Task prompt: Every line of the material below should be output exactly as written, with the images skipped.

Data segment:
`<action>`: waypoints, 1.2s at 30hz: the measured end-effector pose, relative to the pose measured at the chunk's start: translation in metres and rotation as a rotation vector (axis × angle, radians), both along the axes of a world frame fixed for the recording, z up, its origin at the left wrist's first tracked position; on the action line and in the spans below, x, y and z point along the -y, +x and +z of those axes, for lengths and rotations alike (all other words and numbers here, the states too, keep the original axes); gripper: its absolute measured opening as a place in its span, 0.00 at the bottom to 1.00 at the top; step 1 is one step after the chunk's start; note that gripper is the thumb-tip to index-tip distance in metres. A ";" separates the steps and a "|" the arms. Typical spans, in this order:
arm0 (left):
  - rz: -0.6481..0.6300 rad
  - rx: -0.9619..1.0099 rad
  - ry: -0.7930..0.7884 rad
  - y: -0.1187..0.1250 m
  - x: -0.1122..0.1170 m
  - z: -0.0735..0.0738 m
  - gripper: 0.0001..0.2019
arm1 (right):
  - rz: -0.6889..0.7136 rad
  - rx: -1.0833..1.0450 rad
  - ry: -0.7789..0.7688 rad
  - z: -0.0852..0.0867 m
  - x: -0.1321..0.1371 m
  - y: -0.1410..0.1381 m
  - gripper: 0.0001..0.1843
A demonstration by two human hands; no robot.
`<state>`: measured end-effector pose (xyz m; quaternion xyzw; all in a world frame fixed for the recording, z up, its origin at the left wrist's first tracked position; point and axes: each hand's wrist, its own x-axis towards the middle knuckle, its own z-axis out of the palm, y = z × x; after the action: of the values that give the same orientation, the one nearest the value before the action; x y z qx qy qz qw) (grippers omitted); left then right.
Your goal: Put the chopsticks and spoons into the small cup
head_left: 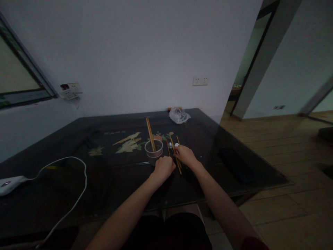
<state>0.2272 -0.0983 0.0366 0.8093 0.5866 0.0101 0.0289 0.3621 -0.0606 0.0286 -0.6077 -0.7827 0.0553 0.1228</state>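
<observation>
A clear cup [154, 154] stands on the dark table with a pair of wooden chopsticks [150, 133] leaning upright in it. Just in front of the cup and to its right, my left hand [163, 167] is closed, its fingertips by the lower end of a loose chopstick [168, 148]. My right hand [185, 155] has its fingers bent together over more chopsticks [179, 167] lying on the table. Two spoons show their bowls beyond the hands, a metal spoon [170, 145] and a paler spoon [176, 144]. What either hand pinches is hidden.
A crumpled plastic bag [179, 115] lies near the table's far edge. At right is a dark flat object [235, 164]. A white power strip [11, 184] with a cable [85, 175] occupies the left side. The wall [135, 62] rises behind the table.
</observation>
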 end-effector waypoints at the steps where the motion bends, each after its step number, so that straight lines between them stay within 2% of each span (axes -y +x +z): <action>1: 0.003 0.002 0.001 0.000 0.000 0.000 0.17 | 0.005 0.020 -0.001 0.000 0.001 0.000 0.06; 6: 0.021 0.025 0.000 0.000 0.000 0.001 0.17 | 0.006 0.072 -0.015 0.001 0.003 -0.001 0.07; 19: -0.054 0.069 -0.014 0.000 -0.001 -0.005 0.19 | -0.001 0.110 -0.035 0.005 0.007 -0.004 0.09; 36: -0.053 0.135 -0.138 -0.002 -0.008 -0.007 0.18 | -0.053 -0.026 -0.071 0.000 -0.001 0.001 0.14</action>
<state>0.2254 -0.0901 0.0300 0.8181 0.5610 0.0236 0.1243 0.3627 -0.0592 0.0286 -0.6312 -0.7623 0.0877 0.1128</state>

Response area:
`<action>`: waypoints, 1.2s at 30hz: the measured end-effector pose, relative to the pose measured at the chunk's start: translation in metres and rotation as a rotation vector (axis × angle, radians), both along the axes of a world frame fixed for the recording, z up, its origin at the left wrist's first tracked position; on the action line and in the spans below, x, y and z point along the -y, +x and +z of those axes, for lengths and rotations alike (all other words and numbers here, the states too, keep the original axes); gripper: its absolute measured opening as a place in its span, 0.00 at the bottom to 1.00 at the top; step 1 is one step after the chunk's start; note that gripper is the thumb-tip to index-tip distance in metres. A ";" separates the steps and a "|" the arms. Typical spans, in this order:
arm0 (left):
  - rz: -0.6481..0.6300 rad
  - rx: -0.9619..1.0099 rad
  - ry: -0.7930..0.7884 rad
  - y: -0.1187..0.1250 m
  - x: -0.1122..0.1170 m
  - z: -0.0735..0.0738 m
  - gripper: 0.0001..0.2019
arm1 (right):
  - rz: -0.6889..0.7136 rad
  - rx: -1.0833..1.0450 rad
  - ry: -0.7789..0.7688 rad
  - z: -0.0852..0.0867 m
  - x: -0.1321..0.1371 m
  - y: -0.1410..0.1381 m
  - gripper: 0.0001..0.1843
A demonstration by two human hands; no robot.
`<state>`: measured end-effector pose (xyz m; quaternion xyzw; all in a world frame fixed for the recording, z up, its origin at the left wrist's first tracked position; point and axes: each hand's wrist, its own x-axis towards the middle knuckle, its own z-axis out of the palm, y = z × x; after the action: of the values that give the same orientation, the one nearest the value before the action; x y z qx qy qz qw) (grippers omitted); left then right.
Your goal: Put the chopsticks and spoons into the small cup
head_left: 
<state>0.2272 -0.0983 0.0366 0.8093 0.5866 0.0101 0.0289 0.3621 -0.0606 0.0286 -0.6077 -0.7827 0.0553 0.1228</state>
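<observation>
A clear cup [154, 154] stands on the dark table with a pair of wooden chopsticks [150, 133] leaning upright in it. Just in front of the cup and to its right, my left hand [163, 167] is closed, its fingertips by the lower end of a loose chopstick [168, 148]. My right hand [185, 155] has its fingers bent together over more chopsticks [179, 167] lying on the table. Two spoons show their bowls beyond the hands, a metal spoon [170, 145] and a paler spoon [176, 144]. What either hand pinches is hidden.
A crumpled plastic bag [179, 115] lies near the table's far edge. At right is a dark flat object [235, 164]. A white power strip [11, 184] with a cable [85, 175] occupies the left side. The wall [135, 62] rises behind the table.
</observation>
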 end-effector waypoints at the steps where the motion bends, each after its step number, so that straight lines between them stay within 2% of each span (axes -y +x +z): <action>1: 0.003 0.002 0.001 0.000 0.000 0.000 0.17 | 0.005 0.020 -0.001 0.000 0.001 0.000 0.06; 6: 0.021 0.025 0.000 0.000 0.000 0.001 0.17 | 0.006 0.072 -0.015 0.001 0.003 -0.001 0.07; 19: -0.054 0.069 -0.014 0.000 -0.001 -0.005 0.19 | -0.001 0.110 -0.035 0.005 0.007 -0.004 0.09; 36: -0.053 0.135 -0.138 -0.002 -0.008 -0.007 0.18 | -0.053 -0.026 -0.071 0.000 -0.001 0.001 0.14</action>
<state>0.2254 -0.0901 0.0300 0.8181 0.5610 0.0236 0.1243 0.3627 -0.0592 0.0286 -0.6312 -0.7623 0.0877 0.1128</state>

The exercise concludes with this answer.